LEARNS stands for literacy, empowerment, accountability, readiness, networking and safety.

On April 20, the North Little Rock School Board approved a draft 2023-24 certified salary schedule.

It accommodates a $50,000 starting salary for teachers with no experience, $50,000 for all current certified employees in the 2022-23 school year earning less than $48,000 based on the current salary schedule placement and $2,000 in raises for all current certified employees in the 2022-23 school year earning $48,000 or more based on the current salary schedule placement, according to a document provided to School Board members.

The district will determine a new base salary for any current certified employee receiving a master's, specialist or doctorate degree or earning hours to qualify "for a lane change" on the 2022-23 salary schedule by Jan. 31, according to the document. They will be placed at the appropriate lane on the 2022-23 salary schedule or the appropriate Arkansas LEARNS increase to meet salary requirements.

Stipends that are flat amounts will remain the same, according to the document.

The "Responsibility Index Values ... will remain flat" based on the 2022-23 amounts.

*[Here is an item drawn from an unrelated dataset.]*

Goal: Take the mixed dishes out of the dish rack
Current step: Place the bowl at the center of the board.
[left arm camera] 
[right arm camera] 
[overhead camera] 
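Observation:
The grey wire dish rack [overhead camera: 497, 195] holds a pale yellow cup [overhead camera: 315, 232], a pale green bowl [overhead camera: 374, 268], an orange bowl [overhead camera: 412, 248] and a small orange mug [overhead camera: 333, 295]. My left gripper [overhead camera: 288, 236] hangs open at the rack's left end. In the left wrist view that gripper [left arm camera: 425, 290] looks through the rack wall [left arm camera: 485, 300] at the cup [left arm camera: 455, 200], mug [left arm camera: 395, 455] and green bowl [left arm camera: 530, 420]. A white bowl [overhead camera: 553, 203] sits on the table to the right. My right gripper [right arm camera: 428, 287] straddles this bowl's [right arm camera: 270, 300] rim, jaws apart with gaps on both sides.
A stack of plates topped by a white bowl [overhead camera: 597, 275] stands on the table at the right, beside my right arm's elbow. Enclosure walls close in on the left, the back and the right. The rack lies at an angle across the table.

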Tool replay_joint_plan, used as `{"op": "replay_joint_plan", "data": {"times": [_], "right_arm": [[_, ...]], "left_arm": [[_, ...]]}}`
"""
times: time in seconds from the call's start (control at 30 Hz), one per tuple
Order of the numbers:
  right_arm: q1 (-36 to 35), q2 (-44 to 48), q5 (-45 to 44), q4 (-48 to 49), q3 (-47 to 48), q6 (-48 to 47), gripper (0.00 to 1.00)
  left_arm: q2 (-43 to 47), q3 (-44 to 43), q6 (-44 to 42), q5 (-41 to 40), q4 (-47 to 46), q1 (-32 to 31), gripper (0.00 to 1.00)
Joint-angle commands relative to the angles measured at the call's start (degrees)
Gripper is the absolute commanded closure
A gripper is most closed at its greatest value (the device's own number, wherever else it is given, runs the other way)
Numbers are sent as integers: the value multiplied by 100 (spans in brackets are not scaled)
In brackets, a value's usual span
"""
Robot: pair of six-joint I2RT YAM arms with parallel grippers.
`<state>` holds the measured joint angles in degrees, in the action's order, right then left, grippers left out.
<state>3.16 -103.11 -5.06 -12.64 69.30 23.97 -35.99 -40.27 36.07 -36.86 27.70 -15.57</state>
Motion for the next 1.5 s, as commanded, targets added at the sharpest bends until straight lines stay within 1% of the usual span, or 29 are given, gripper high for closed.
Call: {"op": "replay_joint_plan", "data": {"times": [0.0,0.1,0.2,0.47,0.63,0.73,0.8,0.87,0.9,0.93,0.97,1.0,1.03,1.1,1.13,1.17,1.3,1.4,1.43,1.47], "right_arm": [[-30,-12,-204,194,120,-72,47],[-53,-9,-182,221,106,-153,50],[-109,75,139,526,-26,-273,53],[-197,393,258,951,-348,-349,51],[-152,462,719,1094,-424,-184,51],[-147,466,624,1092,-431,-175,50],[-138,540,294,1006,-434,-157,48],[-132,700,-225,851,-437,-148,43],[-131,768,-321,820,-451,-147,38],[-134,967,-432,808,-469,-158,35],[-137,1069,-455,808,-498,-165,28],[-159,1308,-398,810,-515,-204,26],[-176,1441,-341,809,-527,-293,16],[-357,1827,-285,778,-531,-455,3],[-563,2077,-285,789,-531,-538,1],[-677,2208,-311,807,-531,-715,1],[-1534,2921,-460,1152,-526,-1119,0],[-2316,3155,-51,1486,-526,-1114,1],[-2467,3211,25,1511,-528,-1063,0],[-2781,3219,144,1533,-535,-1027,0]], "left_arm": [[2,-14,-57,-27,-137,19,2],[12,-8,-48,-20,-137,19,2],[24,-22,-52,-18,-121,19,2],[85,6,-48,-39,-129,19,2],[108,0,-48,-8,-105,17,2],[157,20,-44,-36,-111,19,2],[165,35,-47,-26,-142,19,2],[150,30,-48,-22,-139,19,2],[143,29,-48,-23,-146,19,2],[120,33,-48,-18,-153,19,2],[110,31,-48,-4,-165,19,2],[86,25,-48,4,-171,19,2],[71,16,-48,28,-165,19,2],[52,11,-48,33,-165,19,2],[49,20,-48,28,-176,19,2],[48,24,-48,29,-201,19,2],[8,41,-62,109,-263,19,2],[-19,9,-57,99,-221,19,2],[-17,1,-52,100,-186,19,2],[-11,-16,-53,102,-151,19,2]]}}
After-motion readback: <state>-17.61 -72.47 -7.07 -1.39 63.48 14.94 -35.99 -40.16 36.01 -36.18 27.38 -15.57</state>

"Indices will be modified to affordable levels when a future salary schedule is approved," according to the agenda documents.

For positions that are on extended contracts, the current placement on the 2022-23 salary schedule plus the Arkansas LEARNS Act increase will be used to calculate the value for those days.

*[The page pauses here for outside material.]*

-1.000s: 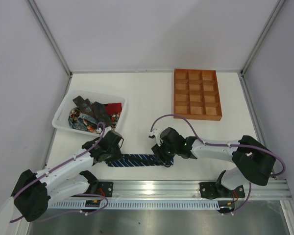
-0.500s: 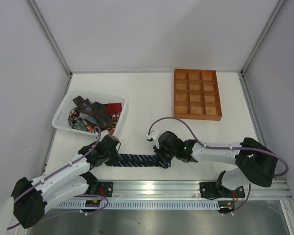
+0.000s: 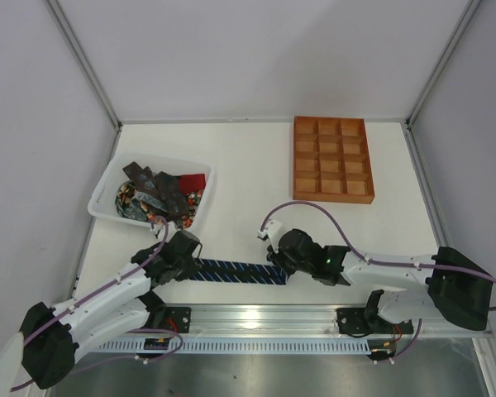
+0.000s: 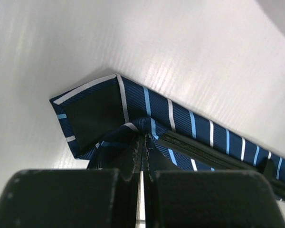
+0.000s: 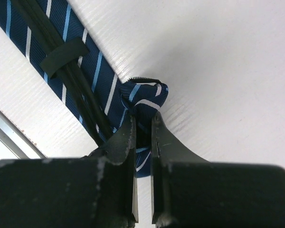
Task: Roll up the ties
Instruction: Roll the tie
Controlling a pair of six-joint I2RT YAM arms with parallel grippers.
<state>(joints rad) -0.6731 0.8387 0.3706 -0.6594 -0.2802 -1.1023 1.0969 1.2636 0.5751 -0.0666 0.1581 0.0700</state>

The district asked the School Board to approve these measures to meet the Arkansas LEARNS Act and so it can generate employee contracts. Officials said they would work with the district's Personnel Policies Committee "to draft a future salary schedule after all state funding is known and more information is available."

From what Pilewski understands, the intent of the law is to "do away with salary lanes" and for certified employees to be paid based on performance, rather than level of education.

"If that's the case, then there's going to have to be a lot that is examined around the teacher evaluation process -- licensed evaluation process -- because how would you determine how somebody would get performance pay, if you don't go back and look at how are they evaluated? How's that evaluated directly tied to student achievement?"

Pilewski said he heard from a few veteran teachers who were frustrated by the law because of how many years they committed to teaching, only to receive a small raise and see other new teachers start out at a higher pay rate than they did.

"It's going to be a shift, but if the shift is about a focus on student learning, and about performance, then, I'm certainly all in favor of that," he added.

The law does not currently cover classified personnel like bus drivers, cafeteria employees or custodians.

"We want to do something equally for them and we value them as well," Pilewski said. "So we're just trying to figure that out."

Another goal for the district is to make sure its second graders are set up to read proficiently by the end of third grade.

"We're trying to target that now, our current second graders, making sure all those that are not performing, they're getting into summer school, getting them tutoring, so they can hit that benchmark come next year," Pilewski said. "But rules haven't been written around that. What's that look like? That's just one of many components of the law."

Brian Brown, chief financial officer for the district, said he attended a training session for Certified Arkansas School Business Officials and the Arkansas Department of Education suggested districts look at different salary schedules going forward.

"The traditional educational steps across the right and experience steps going down, they said that's not required any further by law, and they suggested that we looked at different funding structures for salaries, but again, we're still waiting on rules and [regulations]," he said. "I'm sure they'll develop those and come out, but everybody's sort of flying blind this first year."